Crypto's Wild Labor Day Weekend and OPEC's Shocking Move: How It's Shaking Up the Fed's Big Decision!
Digital Asset Market: Deribit reported an increase in trading volume in August despite a 12.1% decline in global activity. Deribit's total volume rose to $42 billion, a 17% increase compared to July. This was mainly due to strong performance of the options segment, with Ethereum options recording the highest volume since March. Bitcoin activity was driven by its use as a hedge against the banking system as well as market anticipation and price volatility surrounding the upcoming ETF decision. In total, 5.6 million Ether option contracts and 0.7 million Bitcoin option contracts were traded.
Macro Economics: Oil prices jumped following an unexpected joint announcement from Saudi Arabia and Russia that they would extend supply cuts until December 2023 to maintain stability in the oil market. Saudi Arabia will reduce its production by 1 million bpd while Russia will reduce its export by 300,000 bpd. Brent Nov’23 rose from USD 88.50 to above $90 for the first time in 2023. The extension of the cuts has resulted in a tightening in supplies, with the premium of the front month Brent contract to the six-month contract reaching its highest since November 2022. This news was unexpected but will likely put upward pressure on the price of oil, as President Biden will face the challenge of refilling the SPR with oil prices now expected to reach and possibly surpass $100.
Equities: The data last week reinforced the narrative of a slowing economy, leading to speculation over whether September will follow tradition and become the weakest month for stocks. The upcoming Fed meeting will be looked to for clues about monetary policy going forward and whether a "soft landing" is achievable. Goldman Sachs has lowered their odds of a recession in the next 12 months to 15% due to favorable inflation data, softening labor market and continued growth of incomes. There is also concern about Congress potentially causing a government shutdown if they fail to reach a budget agreement by September 30th, and further tension over China's economic struggles.
The Fed and the Banks: Fed Governor Christopher Waller believes the Fed should proceed cautiously in raising interest rates after recent strong economic data and job figures. He noted that inflation is an important metric to watch and that they have to be sure that any decrease in prices is not just an outlier. Recent market expectations are for the Fed to skip a rate hike at its September meeting, although there is some uncertainty over whether one could happen. Waller also said that one more rate hike may not have an extreme effect on the job market.
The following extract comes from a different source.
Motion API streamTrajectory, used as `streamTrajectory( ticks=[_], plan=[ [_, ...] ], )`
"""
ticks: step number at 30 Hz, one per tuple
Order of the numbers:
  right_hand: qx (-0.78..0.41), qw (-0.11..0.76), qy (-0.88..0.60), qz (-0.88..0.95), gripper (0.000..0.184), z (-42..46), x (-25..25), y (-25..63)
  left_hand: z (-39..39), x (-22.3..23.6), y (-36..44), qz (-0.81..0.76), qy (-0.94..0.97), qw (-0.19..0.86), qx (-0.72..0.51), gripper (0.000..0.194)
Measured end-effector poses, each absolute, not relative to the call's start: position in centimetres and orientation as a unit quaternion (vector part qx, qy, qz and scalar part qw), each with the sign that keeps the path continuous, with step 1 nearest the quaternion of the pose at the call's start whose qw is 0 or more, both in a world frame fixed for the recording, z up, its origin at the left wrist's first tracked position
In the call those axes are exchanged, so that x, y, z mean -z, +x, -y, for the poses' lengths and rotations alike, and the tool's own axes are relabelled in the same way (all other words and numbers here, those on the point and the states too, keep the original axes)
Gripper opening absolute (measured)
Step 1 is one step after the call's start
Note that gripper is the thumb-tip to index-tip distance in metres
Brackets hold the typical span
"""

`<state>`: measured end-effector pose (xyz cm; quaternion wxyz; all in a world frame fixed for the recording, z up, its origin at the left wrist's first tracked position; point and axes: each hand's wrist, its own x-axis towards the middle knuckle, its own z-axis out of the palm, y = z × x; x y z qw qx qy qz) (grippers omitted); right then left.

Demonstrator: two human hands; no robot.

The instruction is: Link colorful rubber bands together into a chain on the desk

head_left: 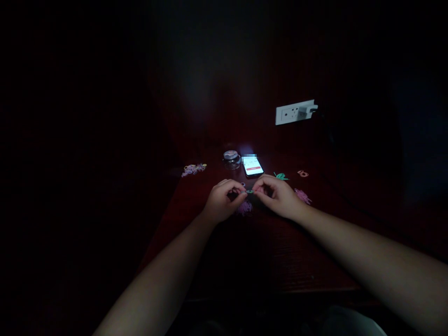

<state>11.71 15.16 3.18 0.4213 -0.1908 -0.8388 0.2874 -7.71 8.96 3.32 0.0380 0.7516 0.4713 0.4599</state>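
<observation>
The scene is very dark. My left hand (224,199) and my right hand (275,193) meet over a dark red wooden table (266,252). Both pinch a small greenish piece (249,191) between their fingertips, fingers curled closed. Just below the hands lies a small pink bundle (244,208) on the table; what the held piece is I cannot make out.
A lit phone (252,166) lies behind the hands, beside a small glass jar (231,159). Pink and yellow bits (193,169) lie at the left; a green piece (280,176), a pink ring (303,173) and a pink tuft (303,196) at the right. A wall socket (294,112) holds a charger.
</observation>
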Motion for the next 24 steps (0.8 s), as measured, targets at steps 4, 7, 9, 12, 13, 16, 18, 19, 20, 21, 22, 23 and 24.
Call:
streamTrajectory(
  ticks=[4, 7, 9, 12, 13, 16, 18, 19, 20, 21, 22, 23, 24],
  plan=[
    [-0.279, 0.423, -0.192, 0.841, 0.007, -15.17, -3.23, 11.77, -8.92, -3.26, -7.72, -0.473, 0.752, 0.043, -0.457, 0.005],
    [-0.285, 0.424, -0.193, 0.838, 0.006, -15.17, -3.24, 11.79, -8.93, -3.15, -7.77, -0.471, 0.751, 0.051, -0.460, 0.011],
    [-0.292, 0.419, -0.192, 0.838, 0.006, -15.16, -3.23, 11.80, -8.95, -3.07, -7.79, -0.469, 0.751, 0.058, -0.460, 0.013],
    [-0.301, 0.414, -0.189, 0.838, 0.007, -15.15, -3.20, 11.79, -8.98, -2.99, -7.82, -0.467, 0.753, 0.061, -0.460, 0.015],
    [-0.303, 0.414, -0.189, 0.837, 0.007, -15.15, -3.19, 11.79, -8.99, -2.97, -7.83, -0.465, 0.755, 0.061, -0.458, 0.016],
    [-0.307, 0.413, -0.192, 0.836, 0.009, -15.15, -3.15, 11.77, -9.07, -2.95, -7.86, -0.461, 0.761, 0.059, -0.452, 0.017],
    [-0.310, 0.411, -0.193, 0.835, 0.010, -15.15, -3.13, 11.76, -9.12, -2.93, -7.85, -0.460, 0.763, 0.058, -0.450, 0.017],
    [-0.311, 0.410, -0.192, 0.836, 0.010, -15.13, -3.12, 11.76, -9.14, -2.92, -7.83, -0.461, 0.763, 0.058, -0.450, 0.017],
    [-0.311, 0.409, -0.191, 0.836, 0.009, -15.11, -3.11, 11.77, -9.16, -2.92, -7.80, -0.465, 0.760, 0.059, -0.451, 0.017],
    [-0.312, 0.407, -0.190, 0.837, 0.009, -15.09, -3.11, 11.77, -9.17, -2.92, -7.76, -0.469, 0.756, 0.059, -0.453, 0.016],
    [-0.312, 0.406, -0.190, 0.838, 0.009, -15.07, -3.10, 11.78, -9.17, -2.93, -7.71, -0.474, 0.750, 0.059, -0.457, 0.015],
    [-0.312, 0.404, -0.192, 0.838, 0.009, -15.05, -3.08, 11.79, -9.16, -2.95, -7.66, -0.479, 0.744, 0.059, -0.462, 0.014],
    [-0.313, 0.404, -0.195, 0.837, 0.009, -15.04, -3.05, 11.79, -9.15, -2.98, -7.61, -0.482, 0.739, 0.060, -0.467, 0.013]
  ],
)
Geopolitical: The global markets are lower as investors take a more cautious stance due to a series of disappointing data, including a Chinese Caixin Services PMI that came in lower than expected. European bourses are trading in the red, while US futures have followed suit. Additionally, commodities, gold and Bitcoin have all dropped as the US dollar gained against G10 peers. In Europe, the composite purchasing managers’ index came in lower than expected, indicating a recession. The ECB faces a dilemma over interest rates due to recession fears and above-target inflation. Across the pond in the US, Goldman Sachs has reduced the recession probability to 15%, down 5% from its previous estimate. In Asia, stocks dropped after a brief burst of China-linked optimism turned sour, with Chinese equities dragging the MSCI Asia Pacific Index lower after a bullish session the day prior. Meanwhile, North Korean leader Kim Jong Un plans to travel to Russia this month to discuss ramping up Pyongyang’s weapons supply to Moscow, while Ukraine’s president replaced his Minister of Defense following Russia’s invasion. The world’s most powerful financial watchdog warned of further economic shocks, as high interest rates threaten key sectors such as real estate.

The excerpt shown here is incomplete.